/---

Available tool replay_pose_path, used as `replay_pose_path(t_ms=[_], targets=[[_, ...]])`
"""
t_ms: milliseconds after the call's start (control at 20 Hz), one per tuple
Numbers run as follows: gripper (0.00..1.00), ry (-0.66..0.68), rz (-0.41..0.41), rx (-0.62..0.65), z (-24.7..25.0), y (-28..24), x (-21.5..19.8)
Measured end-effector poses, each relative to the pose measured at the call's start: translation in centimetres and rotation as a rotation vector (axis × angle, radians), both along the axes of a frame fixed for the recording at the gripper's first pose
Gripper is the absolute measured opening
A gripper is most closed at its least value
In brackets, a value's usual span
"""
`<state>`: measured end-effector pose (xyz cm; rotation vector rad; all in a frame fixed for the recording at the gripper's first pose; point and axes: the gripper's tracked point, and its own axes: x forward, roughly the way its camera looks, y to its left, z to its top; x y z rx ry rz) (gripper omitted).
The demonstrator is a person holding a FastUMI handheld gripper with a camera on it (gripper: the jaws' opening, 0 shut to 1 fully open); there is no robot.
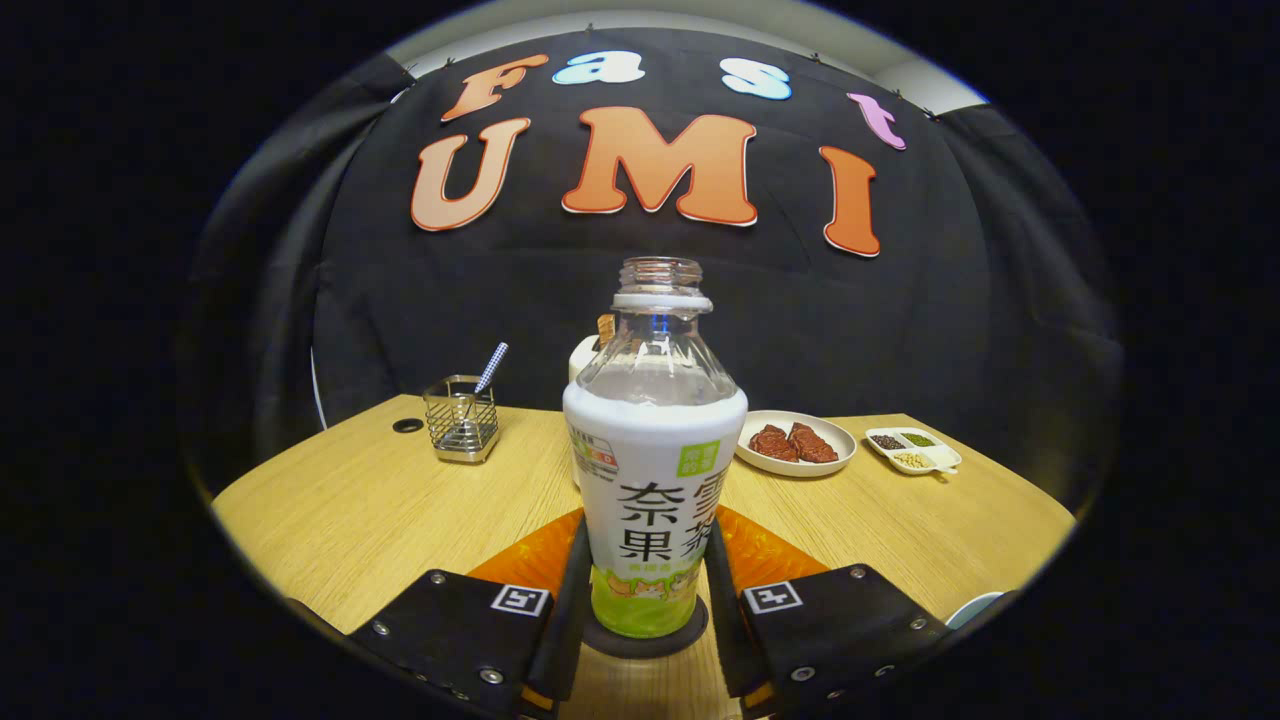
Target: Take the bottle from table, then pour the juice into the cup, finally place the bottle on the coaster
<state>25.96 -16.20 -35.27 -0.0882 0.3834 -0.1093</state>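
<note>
Black cloth hangs behind a pale wooden table. At its near edge the bottle stands upright and uncapped on a dark round coaster, right between the gripper fingers — both seem to press its lower sides, so it looks clamped, though the contact is hard to make out for certain. An orange mat lies just behind. The bottle's white-and-green wrap carries large dark Chinese characters. Farther back — a wire holder with a striped straw, a plate of reddish pieces, and a divided dish of seeds.
</note>
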Motion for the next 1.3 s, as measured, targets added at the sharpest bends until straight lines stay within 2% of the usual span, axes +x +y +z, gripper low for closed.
replay_pose_path(t_ms=[200,400,500,550,650,800,950,1100,1300], targets=[[0.57,0.039,0.004,-0.04,-1.2,0.6,0.2],[0.67,0.04,-0.012,-0.02,-0.6,0.5,0.0],[0.8,0.041,-0.034,-0.007,-0.2,0.1,-0.5],[0.9,0.039,-0.032,0.008,0.2,0.4,-0.8],[0.97,0.006,-0.025,0.027,2.1,0.8,-1.5],[0.97,-0.085,-0.011,0.114,6.9,2.8,-3.5],[0.97,-0.183,-0.013,0.133,12.7,4.2,-6.4],[0.96,-0.206,0.067,0.175,17.8,8.0,-9.6],[0.96,-0.201,0.169,0.14,23.4,12.1,-14.7]])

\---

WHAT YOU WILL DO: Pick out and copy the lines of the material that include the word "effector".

RESPONSE AREA:
Measured end-effector poses, each relative to the pose measured at the call's start: translation in centimetres and rotation as a rotation vector (axis × angle, radians), both along the axes of a frame fixed for the recording at the gripper's first pose
`<state>`: measured end-effector pose (xyz cm; rotation vector rad; all in a frame fixed for the recording at the gripper's first pose; point and axes: the gripper's tracked point, and its own axes: x forward, roughly the way its camera looks, y to its left, z to its top; x y z rx ry rz) (gripper omitted).

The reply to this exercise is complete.